## WHAT YOU SHOULD DO
Nothing but the lines below from the one with "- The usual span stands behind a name" through the one with "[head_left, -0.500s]" should be output, each exactly as given, and no pictures.

:: INPUT DATA

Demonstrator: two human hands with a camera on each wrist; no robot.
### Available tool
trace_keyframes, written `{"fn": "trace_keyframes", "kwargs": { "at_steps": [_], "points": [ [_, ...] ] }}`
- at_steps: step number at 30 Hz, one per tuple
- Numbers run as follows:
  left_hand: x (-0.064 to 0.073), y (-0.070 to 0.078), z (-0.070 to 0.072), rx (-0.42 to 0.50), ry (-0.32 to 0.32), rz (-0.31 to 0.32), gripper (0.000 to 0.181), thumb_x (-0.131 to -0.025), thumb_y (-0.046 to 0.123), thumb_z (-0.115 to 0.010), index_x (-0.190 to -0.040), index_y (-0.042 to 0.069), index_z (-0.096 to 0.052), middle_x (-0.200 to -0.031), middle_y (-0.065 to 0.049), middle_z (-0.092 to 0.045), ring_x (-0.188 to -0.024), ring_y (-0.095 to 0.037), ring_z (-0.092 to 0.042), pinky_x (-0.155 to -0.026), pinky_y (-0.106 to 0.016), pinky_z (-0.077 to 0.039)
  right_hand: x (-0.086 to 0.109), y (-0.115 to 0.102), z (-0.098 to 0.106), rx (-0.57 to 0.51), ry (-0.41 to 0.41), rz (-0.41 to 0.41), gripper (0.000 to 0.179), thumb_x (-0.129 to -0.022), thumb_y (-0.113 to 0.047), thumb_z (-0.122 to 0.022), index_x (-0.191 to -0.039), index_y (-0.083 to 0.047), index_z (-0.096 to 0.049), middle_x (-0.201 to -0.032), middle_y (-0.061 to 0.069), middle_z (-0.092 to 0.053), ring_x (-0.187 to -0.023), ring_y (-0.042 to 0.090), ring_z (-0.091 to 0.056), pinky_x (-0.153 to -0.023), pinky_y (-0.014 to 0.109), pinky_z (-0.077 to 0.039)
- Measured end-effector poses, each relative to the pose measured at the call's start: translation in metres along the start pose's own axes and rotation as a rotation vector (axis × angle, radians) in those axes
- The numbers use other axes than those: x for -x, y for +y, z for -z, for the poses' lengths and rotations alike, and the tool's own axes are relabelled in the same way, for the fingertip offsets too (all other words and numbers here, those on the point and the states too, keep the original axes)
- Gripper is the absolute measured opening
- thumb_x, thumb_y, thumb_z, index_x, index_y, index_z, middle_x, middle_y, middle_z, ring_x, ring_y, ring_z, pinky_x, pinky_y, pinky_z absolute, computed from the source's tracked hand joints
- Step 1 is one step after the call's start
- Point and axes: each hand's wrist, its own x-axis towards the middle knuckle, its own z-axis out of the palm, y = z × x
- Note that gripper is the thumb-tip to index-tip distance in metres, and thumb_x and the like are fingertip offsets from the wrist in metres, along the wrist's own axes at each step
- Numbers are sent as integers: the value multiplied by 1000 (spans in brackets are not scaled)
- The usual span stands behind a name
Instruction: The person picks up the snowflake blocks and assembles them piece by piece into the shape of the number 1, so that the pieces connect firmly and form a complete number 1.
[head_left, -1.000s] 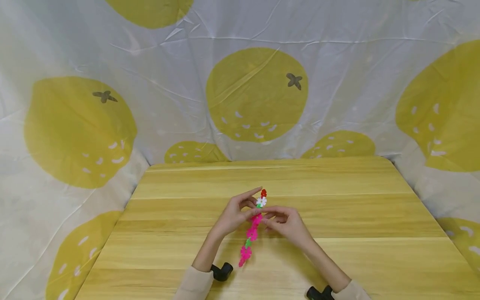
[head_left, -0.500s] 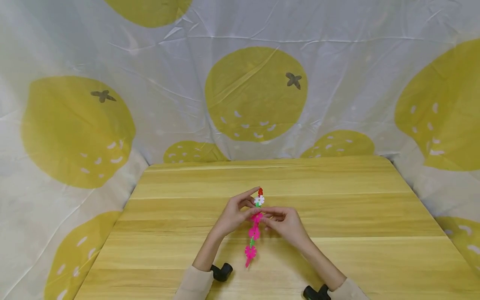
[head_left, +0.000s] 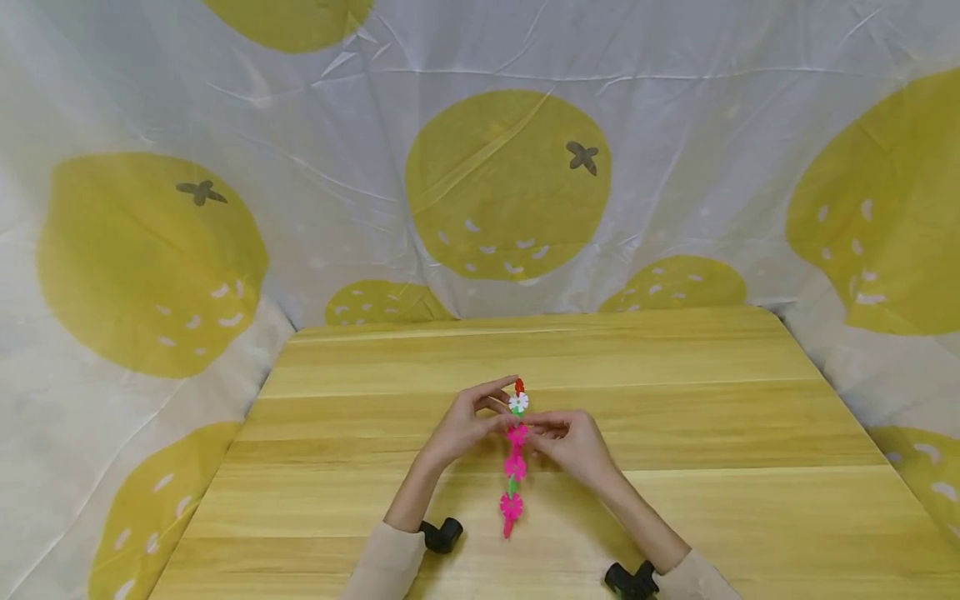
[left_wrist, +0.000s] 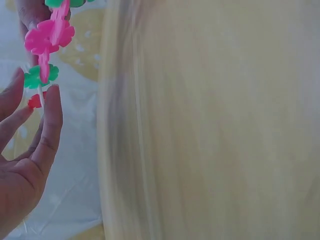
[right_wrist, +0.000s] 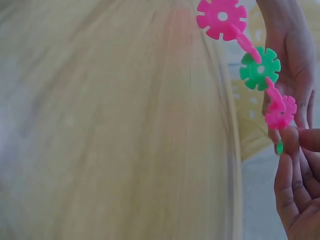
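A chain of interlocking plastic snowflake discs hangs above the table between both hands, in red, white, green and pink. In the head view, my left hand holds it near its upper part, by the green disc under the white disc. One left finger reaches up to the red disc at the end. From the other side, my right hand pinches the chain at the upper pink disc. In the right wrist view, a green disc sits between pink ones; fingertips hide part of the chain.
The wooden table spreads under both hands. Behind and beside it hangs a pale cloth with yellow fruit prints. A black wrist mount sits at the left cuff, another mount at the right.
The chain's lower end has swung to the right, so the chain now hangs nearly straight. Its upper end has shifted slightly left. Both hands stay nearly in place and keep hold.
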Motion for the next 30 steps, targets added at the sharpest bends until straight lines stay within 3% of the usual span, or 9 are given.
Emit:
{"fn": "trace_keyframes", "kwargs": {
  "at_steps": [6,14,20,25,30],
  "points": [
    [1,-3,0,-3,10,24,55,-96,1,-71,-149,8,-56,-123,-22,-63,-104,-28,-68,-81,-43,-63,0,3,2,15,-3,-19,22,-91,-7,-79,-112,0,-79,-93,18,-79,-75,29,-75,-61,30,-60],
    [2,-11,1,-52,-2,30,51,-97,5,-70,-147,8,-58,-122,-24,-64,-106,-30,-67,-79,-38,-61,0,7,0,55,-10,-23,19,-90,-7,-79,-108,-1,-80,-90,14,-79,-76,22,-73,-60,23,-55],
    [-3,-10,0,-79,-18,44,52,-97,8,-72,-147,7,-58,-122,-23,-65,-103,-28,-66,-77,-44,-61,-3,6,2,98,-15,-29,16,-91,-7,-78,-106,-2,-81,-88,11,-79,-72,16,-71,-59,21,-54],
    [-10,-8,3,-132,-31,48,52,-97,10,-73,-146,7,-58,-120,-20,-66,-101,-26,-65,-75,-37,-61,-7,5,5,159,-15,0,15,-91,-6,-76,-105,-2,-81,-86,11,-79,-69,10,-69,-60,21,-55],
    [-17,-9,6,-179,-48,52,51,-95,11,-76,-143,5,-60,-115,-19,-68,-100,-26,-64,-72,-29,-57,-12,5,8,175,-28,-6,16,-92,-4,-75,-106,0,-80,-85,12,-78,-69,15,-70,-59,22,-55]
  ]
}}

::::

## SOLUTION FOR THIS TASK
- The usual span stands behind a name
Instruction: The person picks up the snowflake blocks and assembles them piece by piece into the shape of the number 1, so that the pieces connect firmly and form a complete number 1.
[head_left, -1.000s] 
[head_left, -0.500s] 

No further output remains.